Понемногу все затихли.
— Ну а теперь, — сказал Стью намеренно тихими спокойным
голосом, — я расскажу вам о том, что произошло вечером второго сентября в доме
Ральфа Зрентнера.
Он вкратце описал все события, умолчав лишь о предчувствии
Фрэнни.
— Вчера утром мы с Бредом и Ральфом более трех часов
копались в руинах и нашли остатки динамитной бомбы, прикрученной к
радиотелефону. Похоже на то, что бомба была заложена в шкаф в гостиной. Билл
Скэнлон и Тед Фрэмптон нашли еще один радиотелефон в амфитеатре Санрайз, и мы
предполагаем, что бомба была взорвана оттуда…

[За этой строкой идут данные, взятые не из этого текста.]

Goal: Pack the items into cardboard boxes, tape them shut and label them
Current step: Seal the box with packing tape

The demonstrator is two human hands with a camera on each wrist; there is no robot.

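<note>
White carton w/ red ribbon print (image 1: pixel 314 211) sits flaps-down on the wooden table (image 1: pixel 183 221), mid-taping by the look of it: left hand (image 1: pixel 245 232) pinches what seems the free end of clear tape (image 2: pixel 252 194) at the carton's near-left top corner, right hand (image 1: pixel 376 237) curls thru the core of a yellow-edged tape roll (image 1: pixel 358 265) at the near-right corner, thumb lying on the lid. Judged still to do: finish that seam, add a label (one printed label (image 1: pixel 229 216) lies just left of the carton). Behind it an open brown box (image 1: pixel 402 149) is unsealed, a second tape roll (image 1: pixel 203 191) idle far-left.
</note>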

— Предполагаем, так его в задницу! — закричал из третьего
ряда Тед Фрэмптон. — Это был ублюдок Лаудер со своей трахнутой шлюхой!
Напряженный шепот прошел по залу.
— Если еще хоть один человек выкрикнет что-нибудь с места, я
закрою митинг, и вы будете разговаривать друг с другом, — сказал Стью. Тед
Фрэмптон сердито посмотрел на него, и Стью ответил на его взгляд. Через несколько
секунд Тед опустил глаза.
— Мы подозреваем Гарольда Лаудера и Надин Кросс. У нас есть
основания для серьезных подозрений, но пока против них нет бесспорных улик, и я
надеюсь, что вы будете об этом помнить.
В зале раздался недовольный ропот.
— Я говорю это к тому, — продолжил Стью, — что если они
забредут обратно в Зону, я хочу, чтобы вы привели их ко мне. Я посажу их в
тюрьму, и Эл Банделл займется организацией судебного процесса. Мы… мы должны
действовать по справедливости. Я надеюсь, вы знаете, где находятся те, кто
действует иначе.
Он с надеждой посмотрел в зал и увидел на лицах только
удивленное негодование. В него впились сотни глаз, и он чувствовал, какие мысли
прятались за ними: «Что за дерьмо ты там несешь? Они ушли. Ушли на запад. А ты
ведешь себя так, словно они отправились в двухдневный поход, чтобы посмотреть
на птичек».
— Кроме того, я хотел вам сказать, что мы должны избрать
недостающих членов комитета. Мы не будем заниматься этим сегодня вечером, но
вам надо подумать о том, кто… — В зале поднялась чья-то рука. — Говорите, —
сказал Стью. — Только представьтесь сначала.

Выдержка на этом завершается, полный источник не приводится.